Exercise brief
If a line in the listing carries the word "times", return a copy of that line.
::::::
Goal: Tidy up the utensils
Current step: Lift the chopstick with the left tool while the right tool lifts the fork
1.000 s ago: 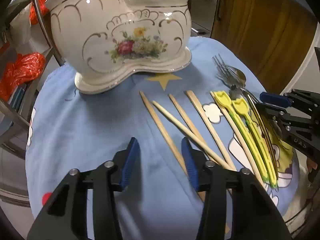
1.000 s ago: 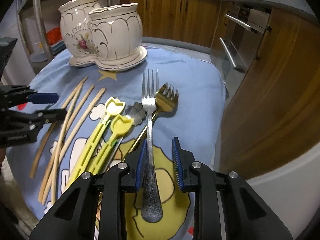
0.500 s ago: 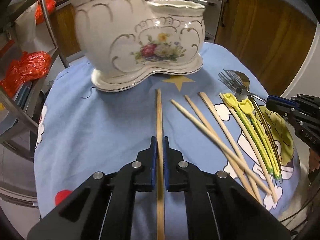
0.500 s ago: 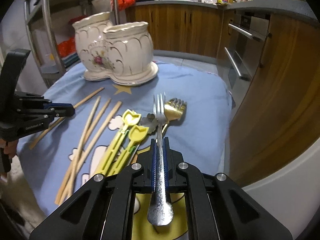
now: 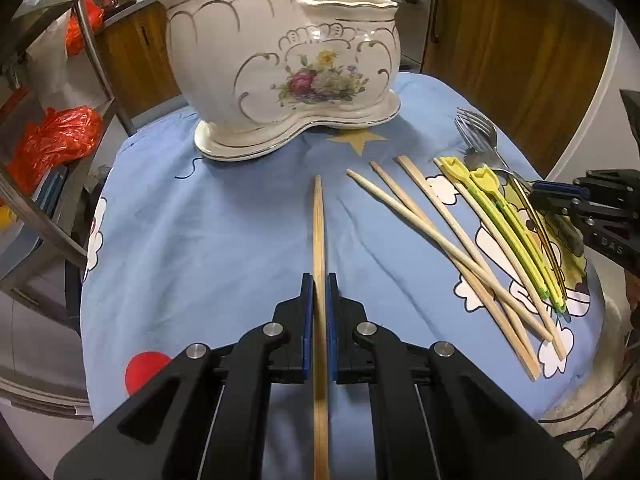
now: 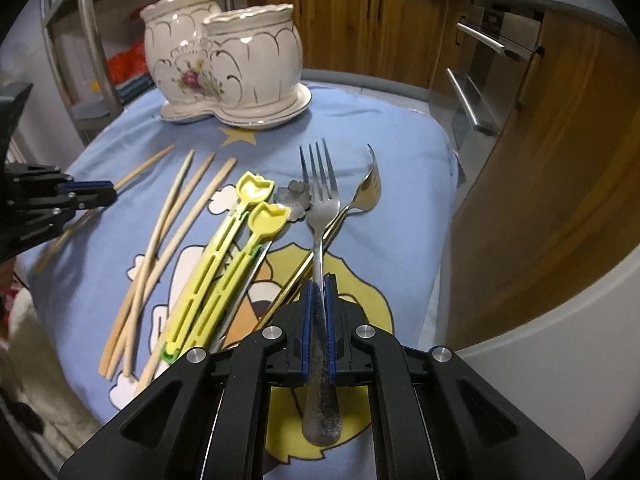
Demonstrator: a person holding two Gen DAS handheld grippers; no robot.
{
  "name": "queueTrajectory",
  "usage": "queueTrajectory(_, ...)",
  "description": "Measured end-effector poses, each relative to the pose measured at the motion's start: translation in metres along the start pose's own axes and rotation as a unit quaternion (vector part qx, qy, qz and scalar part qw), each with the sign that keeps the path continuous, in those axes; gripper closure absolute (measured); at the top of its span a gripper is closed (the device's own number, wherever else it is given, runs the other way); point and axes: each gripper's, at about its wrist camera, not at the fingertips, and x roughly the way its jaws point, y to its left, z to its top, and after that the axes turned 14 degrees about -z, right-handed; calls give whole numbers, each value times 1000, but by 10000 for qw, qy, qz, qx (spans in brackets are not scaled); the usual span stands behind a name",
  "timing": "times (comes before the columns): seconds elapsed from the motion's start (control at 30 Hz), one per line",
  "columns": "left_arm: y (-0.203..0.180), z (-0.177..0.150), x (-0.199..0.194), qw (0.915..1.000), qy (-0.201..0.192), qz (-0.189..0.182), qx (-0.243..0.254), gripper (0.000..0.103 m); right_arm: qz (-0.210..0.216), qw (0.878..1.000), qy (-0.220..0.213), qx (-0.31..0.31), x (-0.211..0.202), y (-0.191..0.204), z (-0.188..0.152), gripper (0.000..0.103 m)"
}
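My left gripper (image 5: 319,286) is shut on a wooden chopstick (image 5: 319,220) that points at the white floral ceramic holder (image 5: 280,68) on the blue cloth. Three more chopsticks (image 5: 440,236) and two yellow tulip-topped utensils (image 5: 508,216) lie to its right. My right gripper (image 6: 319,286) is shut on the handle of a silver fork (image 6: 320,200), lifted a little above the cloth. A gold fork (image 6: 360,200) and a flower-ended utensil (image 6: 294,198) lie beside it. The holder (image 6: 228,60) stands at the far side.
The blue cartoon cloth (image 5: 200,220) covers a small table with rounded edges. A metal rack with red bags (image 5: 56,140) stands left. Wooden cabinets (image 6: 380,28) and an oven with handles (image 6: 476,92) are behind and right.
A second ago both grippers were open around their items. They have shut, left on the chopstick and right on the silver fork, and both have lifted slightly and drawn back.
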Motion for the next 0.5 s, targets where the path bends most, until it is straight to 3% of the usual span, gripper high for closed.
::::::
Result of this task
  "description": "Measured end-effector poses, each relative to the pose measured at the motion's start: translation in metres along the start pose's own axes and rotation as a unit quaternion (vector part qx, qy, qz and scalar part qw), each with the sign that keeps the path continuous, in those axes; gripper closure absolute (measured); at the top of its span a gripper is closed (the device's own number, wherever else it is given, runs the other way); point and axes: each gripper's, at about its wrist camera, not at the fingertips, and x roughly the way its jaws point, y to its left, z to its top, and after that the axes turned 14 degrees about -z, right-handed; calls give whole numbers, each value times 1000, but by 10000 for qw, qy, qz, qx (spans in brackets are not scaled); the usual span stands behind a name",
  "timing": "times (comes before the columns): seconds elapsed from the motion's start (control at 30 Hz), one per line",

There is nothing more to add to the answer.